From the first line to the last, output the material exactly.
****************************************
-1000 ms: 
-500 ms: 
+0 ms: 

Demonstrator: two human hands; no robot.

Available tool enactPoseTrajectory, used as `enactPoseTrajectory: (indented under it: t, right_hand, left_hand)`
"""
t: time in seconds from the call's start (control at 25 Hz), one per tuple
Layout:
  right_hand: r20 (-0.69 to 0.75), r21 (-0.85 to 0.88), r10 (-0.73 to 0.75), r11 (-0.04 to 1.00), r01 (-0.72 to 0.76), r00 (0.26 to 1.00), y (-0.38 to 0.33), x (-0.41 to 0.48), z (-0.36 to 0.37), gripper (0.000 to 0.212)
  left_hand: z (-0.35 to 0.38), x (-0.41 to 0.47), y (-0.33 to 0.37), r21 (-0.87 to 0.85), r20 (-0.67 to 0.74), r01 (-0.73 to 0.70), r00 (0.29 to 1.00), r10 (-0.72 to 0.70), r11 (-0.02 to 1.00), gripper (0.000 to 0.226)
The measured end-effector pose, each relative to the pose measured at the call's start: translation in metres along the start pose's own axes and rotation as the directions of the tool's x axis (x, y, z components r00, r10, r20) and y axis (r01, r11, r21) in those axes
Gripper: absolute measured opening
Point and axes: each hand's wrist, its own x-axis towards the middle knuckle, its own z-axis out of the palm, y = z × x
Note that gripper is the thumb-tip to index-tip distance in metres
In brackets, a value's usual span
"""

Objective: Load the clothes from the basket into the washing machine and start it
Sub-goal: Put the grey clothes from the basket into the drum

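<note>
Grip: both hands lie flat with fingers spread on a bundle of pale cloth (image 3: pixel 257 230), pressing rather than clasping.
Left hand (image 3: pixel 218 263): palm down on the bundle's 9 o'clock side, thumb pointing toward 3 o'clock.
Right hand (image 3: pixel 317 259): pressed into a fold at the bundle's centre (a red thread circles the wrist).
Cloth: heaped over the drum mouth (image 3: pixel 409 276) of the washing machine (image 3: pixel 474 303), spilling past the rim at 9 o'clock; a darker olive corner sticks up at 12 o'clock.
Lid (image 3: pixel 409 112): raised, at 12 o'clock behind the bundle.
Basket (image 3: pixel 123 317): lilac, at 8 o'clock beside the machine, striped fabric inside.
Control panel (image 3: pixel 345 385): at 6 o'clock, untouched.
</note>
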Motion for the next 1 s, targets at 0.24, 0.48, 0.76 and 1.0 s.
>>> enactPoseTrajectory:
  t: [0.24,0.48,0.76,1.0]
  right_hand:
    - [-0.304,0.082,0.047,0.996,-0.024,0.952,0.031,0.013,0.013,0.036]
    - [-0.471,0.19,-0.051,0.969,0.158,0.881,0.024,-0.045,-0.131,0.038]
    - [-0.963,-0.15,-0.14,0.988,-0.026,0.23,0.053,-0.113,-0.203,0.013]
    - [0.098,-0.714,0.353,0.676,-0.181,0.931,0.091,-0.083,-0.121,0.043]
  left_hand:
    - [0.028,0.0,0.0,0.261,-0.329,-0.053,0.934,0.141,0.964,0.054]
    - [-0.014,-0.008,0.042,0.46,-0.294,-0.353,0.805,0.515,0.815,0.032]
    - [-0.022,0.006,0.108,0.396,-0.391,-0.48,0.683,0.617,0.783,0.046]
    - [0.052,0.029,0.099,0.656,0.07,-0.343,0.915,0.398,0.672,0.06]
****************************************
TASK ANSWER:
-1000 ms: 
-500 ms: 
+0 ms: 

Demonstrator: two human hands; no robot.

Available tool enactPoseTrajectory, used as `enactPoseTrajectory: (indented under it: t, right_hand, left_hand)`
"""
t: time in seconds from the call's start (control at 25 Hz), one per tuple
Layout:
  right_hand: r20 (-0.69 to 0.75), r21 (-0.85 to 0.88), r10 (-0.73 to 0.75), r11 (-0.04 to 1.00), r01 (-0.72 to 0.76), r00 (0.26 to 1.00), y (-0.38 to 0.33), x (-0.41 to 0.48), z (-0.36 to 0.37), gripper (0.000 to 0.212)
  left_hand: z (-0.35 to 0.38), x (-0.41 to 0.47), y (-0.33 to 0.37), r21 (-0.87 to 0.85), r20 (-0.67 to 0.74), r01 (-0.73 to 0.70), r00 (0.29 to 1.00), r10 (-0.72 to 0.70), r11 (-0.02 to 1.00), gripper (0.000 to 0.226)
The measured end-effector pose, each relative to the pose measured at the call's start: translation in metres along the start pose's own axes and rotation as the directions of the tool's x axis (x, y, z components r00, r10, r20) and y axis (r01, r11, r21) in those axes
Gripper: absolute measured opening
Point and axes: each hand's wrist, its own x-axis towards the middle knuckle, its own z-axis out of the palm, y = z × x
Note that gripper is the thumb-tip to index-tip distance in metres
In brackets, a value's usual span
"""

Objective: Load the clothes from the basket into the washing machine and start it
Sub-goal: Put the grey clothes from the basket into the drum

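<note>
Grip: both hands lie flat with fingers spread on a bundle of pale cloth (image 3: pixel 257 230), pressing rather than clasping.
Left hand (image 3: pixel 218 263): palm down on the bundle's 9 o'clock side, thumb pointing toward 3 o'clock.
Right hand (image 3: pixel 317 259): pressed into a fold at the bundle's centre (a red thread circles the wrist).
Cloth: heaped over the drum mouth (image 3: pixel 409 276) of the washing machine (image 3: pixel 474 303), spilling past the rim at 9 o'clock; a darker olive corner sticks up at 12 o'clock.
Lid (image 3: pixel 409 112): raised, at 12 o'clock behind the bundle.
Basket (image 3: pixel 123 317): lilac, at 8 o'clock beside the machine, striped fabric inside.
Control panel (image 3: pixel 345 385): at 6 o'clock, untouched.
</note>
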Motion for the next 1 s, targets at 0.24, 0.48, 0.76 and 1.0 s.
>>> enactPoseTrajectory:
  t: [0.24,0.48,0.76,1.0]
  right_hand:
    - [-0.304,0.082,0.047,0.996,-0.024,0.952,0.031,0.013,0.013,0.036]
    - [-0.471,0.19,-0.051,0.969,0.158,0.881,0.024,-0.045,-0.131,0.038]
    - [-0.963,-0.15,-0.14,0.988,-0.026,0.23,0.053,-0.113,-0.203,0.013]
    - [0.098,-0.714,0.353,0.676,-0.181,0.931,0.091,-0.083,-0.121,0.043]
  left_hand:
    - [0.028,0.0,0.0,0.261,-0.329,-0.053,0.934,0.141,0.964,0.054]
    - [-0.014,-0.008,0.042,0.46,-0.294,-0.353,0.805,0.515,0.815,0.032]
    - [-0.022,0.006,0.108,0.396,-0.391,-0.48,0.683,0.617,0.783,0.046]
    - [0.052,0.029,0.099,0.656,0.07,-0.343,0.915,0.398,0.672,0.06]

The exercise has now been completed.